The Equilibres photographs are images of household objects and studio detritus arranged to form tenuously-balanced assemblages, and it is from this moment of passing equilibrium that the series takes its name. The group includes both color and black and white photographs and takes as its subtitle the phrase, "Balance is most beautiful just before it collapses."
Equilibres
Matthew Marks is pleased to announce an exhibition of 80 photographs made in 1984 and 1987 by Peter Fischli and David Weiss. This will be the artists’ sixth exhibition at Matthew Marks Gallery since 1999.
The Equilibres photographs are images of household objects and studio detritus arranged to form tenuously-balanced assemblages, and it is from this moment of passing equilibrium that the series takes its name. The group includes both color and black & white photographs and takes as its subtitle the phrase, “Balance is most beautiful just before it collapses.” To this end, the emphasis in these works is on the beautiful, playful, transitory arrangement of the objects in space, where chairs and brooms, cheesegraters and wine bottles are choreographed into moments of delicate suspension. The assemblages do not simply look temporary; once photographed, they were disassembled, and today these photographs are the only record of their existence.
Though the sculptures varied significantly in size, the Equilibres photographs set aside the issue of scale: each assemblage appears nearly the same size on the sheet as any other, regardless of the materials used. In addition, Fischli and Weiss gave each work a poetic, often ironic title based on its appearance: a vertical assemblage involving a bottle, a carrot, and a spatula, all held together by a piece of cord, is called The Roped Mountaineers; a bottle and metal vice form the base of an almost impossibly cantilevered construction, with a tea kettle, a trowel, and a feather duster reaching end-to-end out into space, in As Far As It Goes.
The Equilibres photographs developed into the artists’ celebrated film, The Way Things Go, from 1987. This film records the epic chain reaction of a series of household objects like the ones found in the Equilibres assemblages, such as string, soap, garbage bags, plastic pails, balloons, and mattresses. Over the thirty minutes of the film, the viewer watches the hypnotic chain of kinetic energy pass from one object to the next, and the sculpture itself is consumed.

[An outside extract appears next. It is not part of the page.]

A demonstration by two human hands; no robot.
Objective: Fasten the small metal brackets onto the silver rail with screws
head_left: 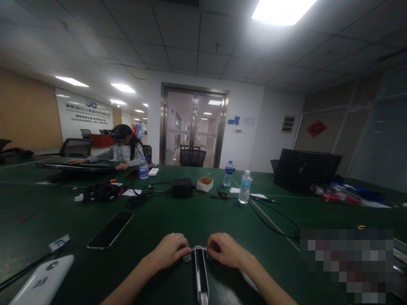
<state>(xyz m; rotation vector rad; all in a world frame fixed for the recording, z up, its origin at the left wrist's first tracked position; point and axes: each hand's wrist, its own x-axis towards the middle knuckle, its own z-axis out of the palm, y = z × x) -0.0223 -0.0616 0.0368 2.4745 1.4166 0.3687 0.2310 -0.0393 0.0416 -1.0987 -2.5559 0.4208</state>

This exhibition also marks the New York debut of Making Things Go, the three-hour film that depicts the artists in the process of producing The Way Things Go.
Peter Fischli and David Weiss live and work in Zurich and began collaborating in 1979. The artists represented Switzerland in the Venice Biennale in 1995, and in 1996 a retrospective of their work was organized by the Walker Art Center and subsequently traveled to museums in San Francisco, Boston and Philadelphia. They have had museum exhibitions throughout Europe, including Barcelona, Paris, Basel, and Rotterdam. There work is currently the subject of a retrospective exhibition, Flowers and Questions, that originated at the Tate Gallery, London, and is now on view at the Musée d’art moderne de la ville de Paris, after which it will travel to the Kunsthaus Zurich and the Kunstmuseum Hamburg.
Opening: Thursday, April 26, 6:00-8:00 P.M.
Matthew Marks Gallery,
523 West 24th Street (between 10th and 11th Avenues) - New York
Hours: Tuesday through Saturday, 10:00 A.M. to 6:00 P.M.